#### Task instructions:
Whenever a line below includes the string "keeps", show it.

#### Source data:

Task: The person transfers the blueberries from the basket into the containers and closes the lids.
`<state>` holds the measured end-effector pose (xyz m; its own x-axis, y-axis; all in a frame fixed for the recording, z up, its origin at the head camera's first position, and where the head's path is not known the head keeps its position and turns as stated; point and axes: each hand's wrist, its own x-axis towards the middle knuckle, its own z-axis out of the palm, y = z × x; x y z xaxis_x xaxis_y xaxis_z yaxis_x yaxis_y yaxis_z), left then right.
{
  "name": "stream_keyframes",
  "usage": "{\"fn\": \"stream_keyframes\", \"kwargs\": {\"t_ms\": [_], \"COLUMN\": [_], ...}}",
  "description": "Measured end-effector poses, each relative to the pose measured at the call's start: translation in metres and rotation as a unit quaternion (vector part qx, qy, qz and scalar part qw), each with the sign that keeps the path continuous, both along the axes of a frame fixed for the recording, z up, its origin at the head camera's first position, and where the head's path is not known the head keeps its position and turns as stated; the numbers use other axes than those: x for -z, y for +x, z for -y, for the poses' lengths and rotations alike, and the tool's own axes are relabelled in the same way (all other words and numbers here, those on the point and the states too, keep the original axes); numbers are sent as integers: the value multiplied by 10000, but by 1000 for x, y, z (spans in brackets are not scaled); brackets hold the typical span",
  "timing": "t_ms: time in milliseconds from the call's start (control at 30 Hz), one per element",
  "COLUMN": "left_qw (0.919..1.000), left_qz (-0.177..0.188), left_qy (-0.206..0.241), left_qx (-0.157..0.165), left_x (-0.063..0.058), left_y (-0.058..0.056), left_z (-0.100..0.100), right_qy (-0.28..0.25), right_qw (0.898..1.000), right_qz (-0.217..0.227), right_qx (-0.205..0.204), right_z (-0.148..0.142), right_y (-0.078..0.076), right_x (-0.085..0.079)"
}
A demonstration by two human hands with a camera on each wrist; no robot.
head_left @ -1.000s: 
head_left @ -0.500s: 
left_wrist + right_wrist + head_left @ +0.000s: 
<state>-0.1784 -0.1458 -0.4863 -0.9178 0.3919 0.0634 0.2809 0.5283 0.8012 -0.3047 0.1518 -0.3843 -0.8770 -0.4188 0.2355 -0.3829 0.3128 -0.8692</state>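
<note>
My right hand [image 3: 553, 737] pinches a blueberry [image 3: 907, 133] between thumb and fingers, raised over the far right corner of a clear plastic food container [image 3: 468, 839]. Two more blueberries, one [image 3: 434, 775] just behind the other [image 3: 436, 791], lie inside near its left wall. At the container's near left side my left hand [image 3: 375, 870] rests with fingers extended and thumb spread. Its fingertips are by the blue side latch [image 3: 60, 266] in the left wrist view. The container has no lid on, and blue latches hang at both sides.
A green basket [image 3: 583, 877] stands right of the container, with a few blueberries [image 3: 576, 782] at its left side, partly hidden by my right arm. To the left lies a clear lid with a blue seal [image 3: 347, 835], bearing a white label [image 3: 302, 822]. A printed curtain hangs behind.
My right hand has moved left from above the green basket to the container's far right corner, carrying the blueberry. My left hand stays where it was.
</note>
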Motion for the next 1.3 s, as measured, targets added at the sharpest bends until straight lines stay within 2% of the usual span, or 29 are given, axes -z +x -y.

#### Response box:
`<state>` holds the measured end-effector pose (xyz m; its own x-axis, y-axis; all in a frame fixed for the recording, z up, its origin at the head camera's first position, and where the head's path is not known the head keeps its position and turns as stated; point and axes: each hand's wrist, its own x-axis towards the middle knuckle, its own z-axis out of the palm, y = z × x; x y z xaxis_x xaxis_y xaxis_z yaxis_x yaxis_y yaxis_z), left then right.
  "description": "Measured end-effector poses, each relative to the pose measured at the call's start: translation in metres and rotation as a unit quaternion (vector part qx, qy, qz and scalar part qw), each with the sign that keeps the path continuous, both along the axes of a frame fixed for the recording, z up, its origin at the head camera's first position, and where the head's path is not known the head keeps its position and turns as stated; the numbers use other axes than those: x for -z, y for +x, z for -y, for the poses' lengths and rotations alike, and the tool's own axes are relabelled in the same way (all other words and numbers here, those on the point and the states too, keep the original axes); numbers are sent as integers: the value multiplied by 10000, but by 1000 for x, y, z (spans in brackets are not scaled); brackets hold the typical span",

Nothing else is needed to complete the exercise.